··· GIVEN DATA

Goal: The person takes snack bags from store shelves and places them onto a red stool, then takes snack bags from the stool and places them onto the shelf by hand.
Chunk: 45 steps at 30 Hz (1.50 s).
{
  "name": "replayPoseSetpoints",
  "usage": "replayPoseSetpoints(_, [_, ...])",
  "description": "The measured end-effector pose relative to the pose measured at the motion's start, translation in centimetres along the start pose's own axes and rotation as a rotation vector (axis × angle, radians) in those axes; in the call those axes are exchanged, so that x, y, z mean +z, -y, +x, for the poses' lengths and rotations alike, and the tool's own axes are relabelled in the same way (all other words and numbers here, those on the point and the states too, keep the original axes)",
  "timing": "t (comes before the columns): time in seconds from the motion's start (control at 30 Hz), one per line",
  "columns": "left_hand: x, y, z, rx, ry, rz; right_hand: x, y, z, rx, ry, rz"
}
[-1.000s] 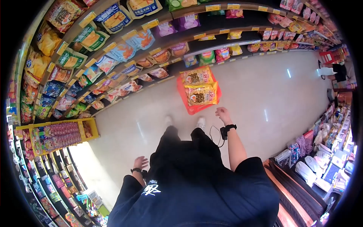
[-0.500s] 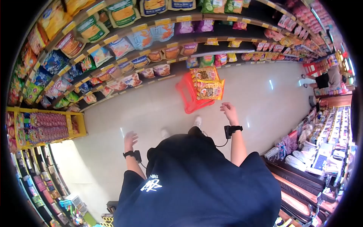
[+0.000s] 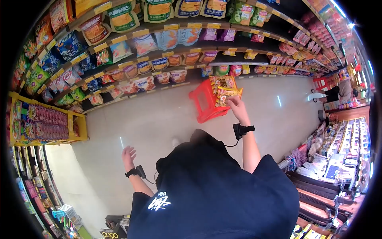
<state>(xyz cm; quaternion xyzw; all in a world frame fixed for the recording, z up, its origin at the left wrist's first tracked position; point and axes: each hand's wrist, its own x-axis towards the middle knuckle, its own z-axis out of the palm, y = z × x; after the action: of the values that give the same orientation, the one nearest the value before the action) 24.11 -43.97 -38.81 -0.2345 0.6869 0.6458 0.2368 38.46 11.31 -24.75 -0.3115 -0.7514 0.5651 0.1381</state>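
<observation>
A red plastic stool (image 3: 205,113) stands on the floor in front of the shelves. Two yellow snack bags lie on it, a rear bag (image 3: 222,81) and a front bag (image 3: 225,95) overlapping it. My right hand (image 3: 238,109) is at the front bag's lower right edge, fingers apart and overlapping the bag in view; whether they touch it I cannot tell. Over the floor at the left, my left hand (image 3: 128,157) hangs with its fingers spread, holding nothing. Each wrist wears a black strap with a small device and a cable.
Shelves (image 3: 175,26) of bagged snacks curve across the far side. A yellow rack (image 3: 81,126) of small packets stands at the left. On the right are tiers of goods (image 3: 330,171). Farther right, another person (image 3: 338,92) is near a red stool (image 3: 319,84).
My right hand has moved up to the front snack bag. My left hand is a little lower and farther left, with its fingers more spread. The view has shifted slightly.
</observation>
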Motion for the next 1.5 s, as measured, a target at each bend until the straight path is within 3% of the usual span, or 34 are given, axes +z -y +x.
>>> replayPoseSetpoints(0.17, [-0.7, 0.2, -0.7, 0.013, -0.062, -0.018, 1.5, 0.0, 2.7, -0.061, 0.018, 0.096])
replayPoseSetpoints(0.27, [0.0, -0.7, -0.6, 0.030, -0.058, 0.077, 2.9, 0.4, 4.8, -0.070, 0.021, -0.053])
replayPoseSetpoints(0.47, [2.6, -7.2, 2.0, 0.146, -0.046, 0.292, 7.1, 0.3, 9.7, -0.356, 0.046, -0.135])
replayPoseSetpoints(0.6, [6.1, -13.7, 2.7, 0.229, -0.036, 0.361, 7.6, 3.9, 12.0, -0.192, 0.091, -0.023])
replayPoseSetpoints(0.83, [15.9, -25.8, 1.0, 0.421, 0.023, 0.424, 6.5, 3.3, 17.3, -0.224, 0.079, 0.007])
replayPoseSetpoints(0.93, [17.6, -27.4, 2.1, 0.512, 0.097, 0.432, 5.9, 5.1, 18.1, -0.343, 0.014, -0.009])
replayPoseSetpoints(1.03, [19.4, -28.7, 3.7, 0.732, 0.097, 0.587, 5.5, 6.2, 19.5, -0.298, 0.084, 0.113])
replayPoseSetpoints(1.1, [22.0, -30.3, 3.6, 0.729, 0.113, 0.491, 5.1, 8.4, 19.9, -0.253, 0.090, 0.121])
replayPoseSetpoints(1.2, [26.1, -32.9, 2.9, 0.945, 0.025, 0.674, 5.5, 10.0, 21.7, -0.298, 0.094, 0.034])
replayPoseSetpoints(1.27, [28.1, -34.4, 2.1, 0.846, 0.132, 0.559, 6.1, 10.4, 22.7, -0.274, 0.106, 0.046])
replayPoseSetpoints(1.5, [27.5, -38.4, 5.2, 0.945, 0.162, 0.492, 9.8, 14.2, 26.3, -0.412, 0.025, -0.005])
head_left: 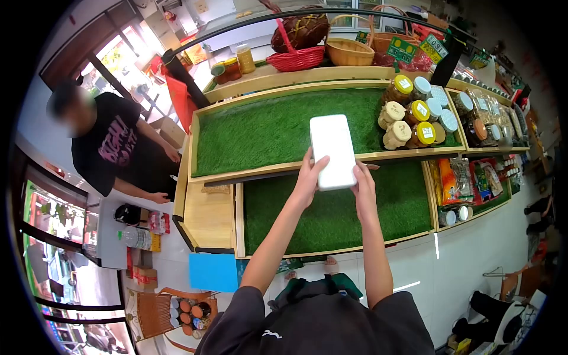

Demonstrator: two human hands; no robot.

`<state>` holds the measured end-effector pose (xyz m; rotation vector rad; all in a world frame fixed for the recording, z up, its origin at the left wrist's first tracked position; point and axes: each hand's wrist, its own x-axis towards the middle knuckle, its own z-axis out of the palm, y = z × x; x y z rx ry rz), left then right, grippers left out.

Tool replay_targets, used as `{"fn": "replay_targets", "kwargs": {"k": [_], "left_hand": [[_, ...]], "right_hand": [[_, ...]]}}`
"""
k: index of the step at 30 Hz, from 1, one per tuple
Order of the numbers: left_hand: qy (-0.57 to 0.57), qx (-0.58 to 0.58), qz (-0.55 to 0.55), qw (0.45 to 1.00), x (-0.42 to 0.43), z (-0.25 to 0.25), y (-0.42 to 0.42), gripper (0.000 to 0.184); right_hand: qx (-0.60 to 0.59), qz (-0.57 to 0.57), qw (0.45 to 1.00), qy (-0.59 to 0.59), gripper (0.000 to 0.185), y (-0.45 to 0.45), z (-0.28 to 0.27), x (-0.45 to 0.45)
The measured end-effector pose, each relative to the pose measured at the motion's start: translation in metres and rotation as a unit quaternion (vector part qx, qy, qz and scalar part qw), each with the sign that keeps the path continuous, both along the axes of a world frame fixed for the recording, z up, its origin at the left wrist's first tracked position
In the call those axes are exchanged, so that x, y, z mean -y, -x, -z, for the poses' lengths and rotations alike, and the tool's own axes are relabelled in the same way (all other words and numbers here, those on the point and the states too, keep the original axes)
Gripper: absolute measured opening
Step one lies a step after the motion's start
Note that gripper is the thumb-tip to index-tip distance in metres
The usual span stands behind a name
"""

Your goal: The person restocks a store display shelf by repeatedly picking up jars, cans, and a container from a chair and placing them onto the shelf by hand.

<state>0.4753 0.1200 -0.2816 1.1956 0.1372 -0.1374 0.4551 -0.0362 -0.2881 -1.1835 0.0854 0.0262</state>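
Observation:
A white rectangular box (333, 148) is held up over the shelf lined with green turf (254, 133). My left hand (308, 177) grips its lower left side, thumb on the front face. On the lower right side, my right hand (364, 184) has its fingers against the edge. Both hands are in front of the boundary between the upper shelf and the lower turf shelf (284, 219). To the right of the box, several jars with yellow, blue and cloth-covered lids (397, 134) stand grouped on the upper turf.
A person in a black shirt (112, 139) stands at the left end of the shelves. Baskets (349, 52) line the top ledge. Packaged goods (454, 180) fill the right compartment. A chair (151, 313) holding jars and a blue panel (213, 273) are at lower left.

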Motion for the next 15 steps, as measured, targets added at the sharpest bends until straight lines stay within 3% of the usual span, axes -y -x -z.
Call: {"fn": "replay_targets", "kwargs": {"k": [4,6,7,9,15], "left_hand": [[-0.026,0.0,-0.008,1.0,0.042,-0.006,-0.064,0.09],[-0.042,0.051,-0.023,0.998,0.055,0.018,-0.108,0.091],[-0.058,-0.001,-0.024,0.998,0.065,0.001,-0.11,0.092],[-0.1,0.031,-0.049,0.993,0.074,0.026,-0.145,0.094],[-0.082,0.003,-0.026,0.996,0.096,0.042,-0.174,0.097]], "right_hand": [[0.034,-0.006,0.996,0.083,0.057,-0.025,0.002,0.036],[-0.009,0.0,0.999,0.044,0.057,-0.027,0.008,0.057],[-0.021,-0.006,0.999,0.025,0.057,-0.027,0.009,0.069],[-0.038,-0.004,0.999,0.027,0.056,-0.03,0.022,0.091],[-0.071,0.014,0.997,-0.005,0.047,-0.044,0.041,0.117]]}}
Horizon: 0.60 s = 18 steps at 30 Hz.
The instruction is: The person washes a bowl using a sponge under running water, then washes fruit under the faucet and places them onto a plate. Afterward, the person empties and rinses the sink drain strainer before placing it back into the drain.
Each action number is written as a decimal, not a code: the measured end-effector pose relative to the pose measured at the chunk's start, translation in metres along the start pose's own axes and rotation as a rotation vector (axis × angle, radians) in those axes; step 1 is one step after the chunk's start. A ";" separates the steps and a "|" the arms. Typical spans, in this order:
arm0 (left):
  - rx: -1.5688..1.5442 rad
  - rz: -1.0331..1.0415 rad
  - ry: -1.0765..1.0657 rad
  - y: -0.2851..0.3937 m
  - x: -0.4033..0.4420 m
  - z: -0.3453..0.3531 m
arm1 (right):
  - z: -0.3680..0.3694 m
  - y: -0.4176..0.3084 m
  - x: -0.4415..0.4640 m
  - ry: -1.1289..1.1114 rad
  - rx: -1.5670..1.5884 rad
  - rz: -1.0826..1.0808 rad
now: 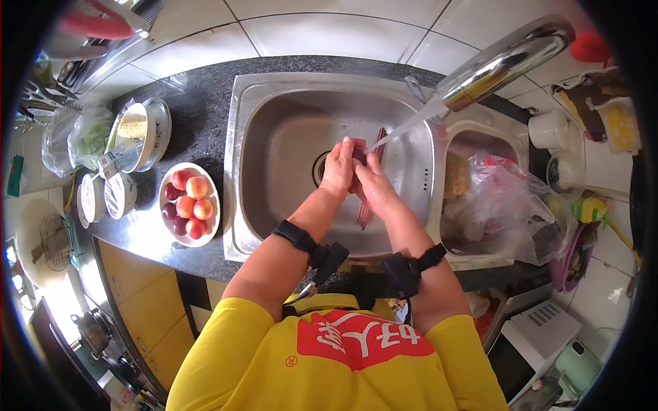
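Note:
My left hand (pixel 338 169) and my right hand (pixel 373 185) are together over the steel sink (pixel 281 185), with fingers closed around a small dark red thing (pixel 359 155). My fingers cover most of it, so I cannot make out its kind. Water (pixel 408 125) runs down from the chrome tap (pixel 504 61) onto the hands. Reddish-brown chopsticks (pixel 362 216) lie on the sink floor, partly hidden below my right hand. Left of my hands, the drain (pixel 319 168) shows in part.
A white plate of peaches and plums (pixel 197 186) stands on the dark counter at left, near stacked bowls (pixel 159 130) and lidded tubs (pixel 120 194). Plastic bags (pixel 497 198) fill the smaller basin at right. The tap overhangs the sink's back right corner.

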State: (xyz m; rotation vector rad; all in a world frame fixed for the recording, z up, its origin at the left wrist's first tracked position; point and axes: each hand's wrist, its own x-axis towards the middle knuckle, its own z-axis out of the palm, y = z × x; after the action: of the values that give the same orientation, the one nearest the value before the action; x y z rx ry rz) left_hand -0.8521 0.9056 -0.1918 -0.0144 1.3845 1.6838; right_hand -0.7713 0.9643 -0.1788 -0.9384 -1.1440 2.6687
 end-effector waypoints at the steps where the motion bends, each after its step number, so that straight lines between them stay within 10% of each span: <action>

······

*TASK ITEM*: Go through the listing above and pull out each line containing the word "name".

*ANSWER TO THE PROBLEM*:
  "name": "replayPoseSetpoints",
The usual span stands behind a name

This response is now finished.